Alors alors alors. ALORS !
Vous aviez été extrêmement nombreux à me recommander cette lecture, que ce soit ici ou sur Facebook. Je l’avais notée dans un petit coin de calepin, prête à dégainer votre conseil dès qu’une panne de lecture se pointerait. Et puis, je l’avoue, la rentrée littéraire ayant eu raison de mes maigres économies, je l’avais évincé jusqu’à nouvel ordre. Ô que cette action était vilaine, voire inconséquente ! Disons-le tout net, ce livre est une bombe… même si je n’ai pas adhéré au propos dans sa totalité.
La couleur des sentiments, c’est l’histoire d’une petite communauté d’amies – blanches – et de leur quotidien, dont la logistique est assurée par une armada de nounous, bonnes, aides à domicile. Noires. Le tout se déroule dans le Mississippi des années 60.
Le livre décrit en grande partie les relations que ces femmes blanches entretiennent avec leurs domestiques, sans omettre de souligner au passage le paradoxe de certaines situations : ces femmes élèvent leurs enfants, mais on leur construit des toilettes à part pour ne pas qu’elles puissent répandre leurs maladies supposées. Par exemple.
Jusqu’au jour où Skeeter, l’une des femmes du cercles des blanches, ouvre les yeux : avec l’aide d’Aibileen, l’une des bonnes au service de ces dames, elle décide alors de rédiger un livre rassemblant les témoignages de plusieurs d’entre elles afin de décrire ce quotidien nourrit de paradoxes et d’incohérences.
Voilà pour l’histoire, que j’ai beaucoup aimée, sur le principe. Les années 60, c’est hier… et on est effaré, à la lecture de La couleur des sentiments de constater à quel point tout cela semble rétrograde, tellement… lunaire !

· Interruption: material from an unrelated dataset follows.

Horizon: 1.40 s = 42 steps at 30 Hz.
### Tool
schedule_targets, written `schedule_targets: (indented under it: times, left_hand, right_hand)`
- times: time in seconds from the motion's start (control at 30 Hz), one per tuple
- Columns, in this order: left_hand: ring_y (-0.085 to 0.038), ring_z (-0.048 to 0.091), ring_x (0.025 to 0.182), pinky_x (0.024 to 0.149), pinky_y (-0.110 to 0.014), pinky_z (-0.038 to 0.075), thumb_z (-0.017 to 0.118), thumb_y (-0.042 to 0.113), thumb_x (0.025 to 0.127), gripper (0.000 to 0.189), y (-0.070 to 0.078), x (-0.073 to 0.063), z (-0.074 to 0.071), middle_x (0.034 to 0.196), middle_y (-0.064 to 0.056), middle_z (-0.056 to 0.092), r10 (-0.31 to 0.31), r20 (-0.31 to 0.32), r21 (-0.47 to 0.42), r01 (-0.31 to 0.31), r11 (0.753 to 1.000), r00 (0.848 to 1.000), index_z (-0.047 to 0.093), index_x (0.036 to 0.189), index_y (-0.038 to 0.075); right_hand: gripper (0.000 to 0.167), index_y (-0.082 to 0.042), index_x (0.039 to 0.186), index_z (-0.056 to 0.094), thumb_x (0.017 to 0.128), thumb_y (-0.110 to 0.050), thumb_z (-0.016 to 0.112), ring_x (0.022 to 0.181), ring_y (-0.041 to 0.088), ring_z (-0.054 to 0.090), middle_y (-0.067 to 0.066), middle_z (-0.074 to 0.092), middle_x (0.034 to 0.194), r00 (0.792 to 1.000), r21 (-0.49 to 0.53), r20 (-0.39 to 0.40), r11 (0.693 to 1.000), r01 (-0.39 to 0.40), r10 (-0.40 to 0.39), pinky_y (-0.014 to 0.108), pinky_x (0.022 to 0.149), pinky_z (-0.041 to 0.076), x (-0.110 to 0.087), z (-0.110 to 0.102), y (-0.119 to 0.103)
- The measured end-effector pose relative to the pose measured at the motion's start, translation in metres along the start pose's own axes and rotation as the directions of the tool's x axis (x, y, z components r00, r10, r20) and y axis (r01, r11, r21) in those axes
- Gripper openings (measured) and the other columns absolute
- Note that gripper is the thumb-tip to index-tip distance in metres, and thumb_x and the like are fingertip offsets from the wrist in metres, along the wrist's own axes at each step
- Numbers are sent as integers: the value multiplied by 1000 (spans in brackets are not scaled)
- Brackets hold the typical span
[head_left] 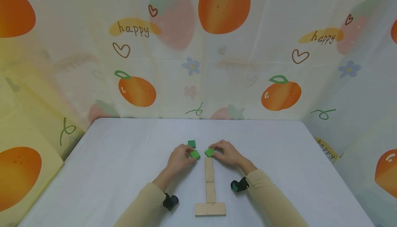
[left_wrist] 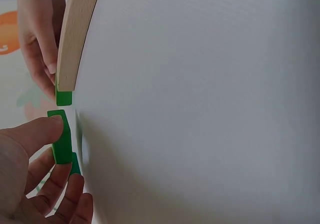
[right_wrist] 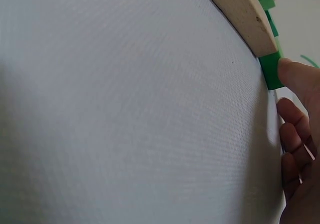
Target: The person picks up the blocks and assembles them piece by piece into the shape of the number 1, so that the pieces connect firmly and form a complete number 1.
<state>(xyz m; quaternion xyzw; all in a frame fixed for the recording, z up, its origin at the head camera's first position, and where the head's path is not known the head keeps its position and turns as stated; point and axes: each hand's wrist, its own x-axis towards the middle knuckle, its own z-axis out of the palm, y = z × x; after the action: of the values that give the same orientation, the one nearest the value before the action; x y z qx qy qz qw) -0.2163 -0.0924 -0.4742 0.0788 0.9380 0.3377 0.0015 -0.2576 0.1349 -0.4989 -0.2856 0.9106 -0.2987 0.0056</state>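
Observation:
My left hand pinches a green block between thumb and fingers, left of the wooden column's top. In the left wrist view that block is tilted, with the thumb on its near face. My right hand pinches another green block at the far end of the upper wooden plank. The right wrist view has this block right at the plank's end, thumb against it. A third, darker green block lies on the table just beyond my left fingertips.
A second wooden plank continues the line toward me, ending at a crosswise wooden plank. All lie on a white table. A fruit-patterned cloth hangs behind it. Each wrist wears a small black camera, the left camera near the planks.

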Motion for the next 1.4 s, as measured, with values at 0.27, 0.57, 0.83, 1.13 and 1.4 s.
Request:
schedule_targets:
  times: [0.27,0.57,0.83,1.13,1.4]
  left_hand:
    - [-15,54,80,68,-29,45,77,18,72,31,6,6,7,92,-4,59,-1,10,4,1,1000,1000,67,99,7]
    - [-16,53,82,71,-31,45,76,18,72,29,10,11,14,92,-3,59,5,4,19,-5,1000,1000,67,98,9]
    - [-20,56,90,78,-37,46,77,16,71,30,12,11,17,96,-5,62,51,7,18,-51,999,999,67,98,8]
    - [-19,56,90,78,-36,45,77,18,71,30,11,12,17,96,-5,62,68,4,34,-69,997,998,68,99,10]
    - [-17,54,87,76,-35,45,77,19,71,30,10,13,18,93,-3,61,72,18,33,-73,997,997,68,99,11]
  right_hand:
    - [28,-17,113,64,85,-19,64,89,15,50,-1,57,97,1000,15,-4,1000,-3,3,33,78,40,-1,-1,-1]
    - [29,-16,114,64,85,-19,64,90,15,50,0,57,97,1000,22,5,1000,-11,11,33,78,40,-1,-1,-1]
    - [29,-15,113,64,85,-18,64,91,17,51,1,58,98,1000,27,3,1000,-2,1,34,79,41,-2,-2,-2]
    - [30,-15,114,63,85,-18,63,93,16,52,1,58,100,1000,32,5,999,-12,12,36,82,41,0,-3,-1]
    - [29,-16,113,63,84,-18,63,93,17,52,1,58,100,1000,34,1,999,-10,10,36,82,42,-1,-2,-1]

Et puis, on se prend à réfléchir. Et on se demande quelle aurait été notre réaction à nous, si nous avions vécu à cette époque et avions tenu pour acquis qu’avoir un domestique noir et sous payé allait forcément de soit. Vous voyez, la fameuse chanson de Goldman (ouch, paye ta référence !). Dans la même veine, le livre pose la question du courant dominant de la pensée à telle ou telle époque, et de la manière dont on peut – ou non !- s’inscrire en faux contre une situation considérée comme étant une norme.
Reste que le livre souffre parfois de lieux communs et de situations un peu (beaucoup !) clichés… mais ce serait vraiment dommage de ne pas passer outre. Ce faisant, vous rateriez une excellente lecture.

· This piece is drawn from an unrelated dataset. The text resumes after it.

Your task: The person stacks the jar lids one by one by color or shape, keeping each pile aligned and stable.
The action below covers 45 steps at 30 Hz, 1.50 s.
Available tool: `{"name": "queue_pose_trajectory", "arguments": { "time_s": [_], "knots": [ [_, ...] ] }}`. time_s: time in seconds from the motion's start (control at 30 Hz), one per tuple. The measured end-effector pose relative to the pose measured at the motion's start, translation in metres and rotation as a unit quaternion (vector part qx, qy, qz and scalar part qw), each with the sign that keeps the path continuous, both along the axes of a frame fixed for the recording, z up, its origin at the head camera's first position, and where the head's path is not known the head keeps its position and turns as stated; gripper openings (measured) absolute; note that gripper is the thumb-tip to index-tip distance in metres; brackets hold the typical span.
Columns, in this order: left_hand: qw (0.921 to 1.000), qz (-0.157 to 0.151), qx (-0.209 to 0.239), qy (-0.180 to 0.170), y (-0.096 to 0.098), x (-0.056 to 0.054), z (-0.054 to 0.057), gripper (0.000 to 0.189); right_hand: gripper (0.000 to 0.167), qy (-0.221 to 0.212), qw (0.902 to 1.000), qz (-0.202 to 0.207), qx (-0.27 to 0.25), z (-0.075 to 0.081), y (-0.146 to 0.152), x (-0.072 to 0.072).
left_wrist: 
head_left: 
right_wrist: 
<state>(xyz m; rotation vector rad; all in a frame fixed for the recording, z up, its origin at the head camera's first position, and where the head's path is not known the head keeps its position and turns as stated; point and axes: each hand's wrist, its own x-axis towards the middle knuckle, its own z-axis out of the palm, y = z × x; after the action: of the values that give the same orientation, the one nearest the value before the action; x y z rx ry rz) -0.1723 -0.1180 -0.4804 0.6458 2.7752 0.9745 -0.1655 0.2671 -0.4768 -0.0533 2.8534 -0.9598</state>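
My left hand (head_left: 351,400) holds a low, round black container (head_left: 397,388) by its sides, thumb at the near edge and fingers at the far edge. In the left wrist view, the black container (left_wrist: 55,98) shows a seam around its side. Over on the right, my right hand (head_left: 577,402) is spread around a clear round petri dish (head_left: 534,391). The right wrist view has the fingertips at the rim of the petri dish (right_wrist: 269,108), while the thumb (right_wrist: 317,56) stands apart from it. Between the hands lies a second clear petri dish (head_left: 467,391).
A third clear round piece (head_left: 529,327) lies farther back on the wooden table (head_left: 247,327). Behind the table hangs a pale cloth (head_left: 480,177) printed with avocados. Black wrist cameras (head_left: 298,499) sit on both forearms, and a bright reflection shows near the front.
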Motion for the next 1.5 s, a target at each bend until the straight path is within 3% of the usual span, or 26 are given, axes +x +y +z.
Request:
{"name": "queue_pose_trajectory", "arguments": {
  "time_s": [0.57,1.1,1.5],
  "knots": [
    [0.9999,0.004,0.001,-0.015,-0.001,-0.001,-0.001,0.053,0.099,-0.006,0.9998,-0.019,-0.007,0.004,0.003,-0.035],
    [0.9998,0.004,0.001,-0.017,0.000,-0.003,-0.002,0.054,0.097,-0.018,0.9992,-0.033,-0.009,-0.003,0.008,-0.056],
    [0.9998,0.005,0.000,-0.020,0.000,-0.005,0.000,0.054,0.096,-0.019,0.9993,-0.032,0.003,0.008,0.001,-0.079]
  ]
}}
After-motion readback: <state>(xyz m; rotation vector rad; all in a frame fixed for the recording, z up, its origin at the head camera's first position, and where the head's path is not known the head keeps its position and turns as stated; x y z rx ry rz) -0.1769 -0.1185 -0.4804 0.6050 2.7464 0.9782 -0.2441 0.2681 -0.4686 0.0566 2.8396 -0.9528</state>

Ce que dit la 4ème de couv’ : Jackson, Mississippi, 1962.
Lorsqu’elle rentre chez elle, Aibileen, seule dans sa bicoque du quartier noir de Jackson, dîne modestement, écrit ses prières dans un carnet, pense à son fils disparu et écoute du gospel, du blues ou le sermon du Pasteur à la radio. Nurse et bonne au service de familles blanches depuis quarante ans, Aibileen n’est pas du genre à s’apitoyer sur son sort. Elle vit pour “ses enfants” – les petits Blancs dont elle s’occupe jusqu’à l’âge où ils changent –, les aime tendrement et met un point d’honneur à leur transmettre l’estime de soi, luttant comme elle le peut contre les idées racistes que leurs parents leur enfonceront bientôt dans le crâne. Aibileen est une âme généreuse, dotée d’une grande sagesse et d’une bonhomie attendrissante. Elle a la vitalité, la douceur et la rondeur d’Ella Fitzgerald.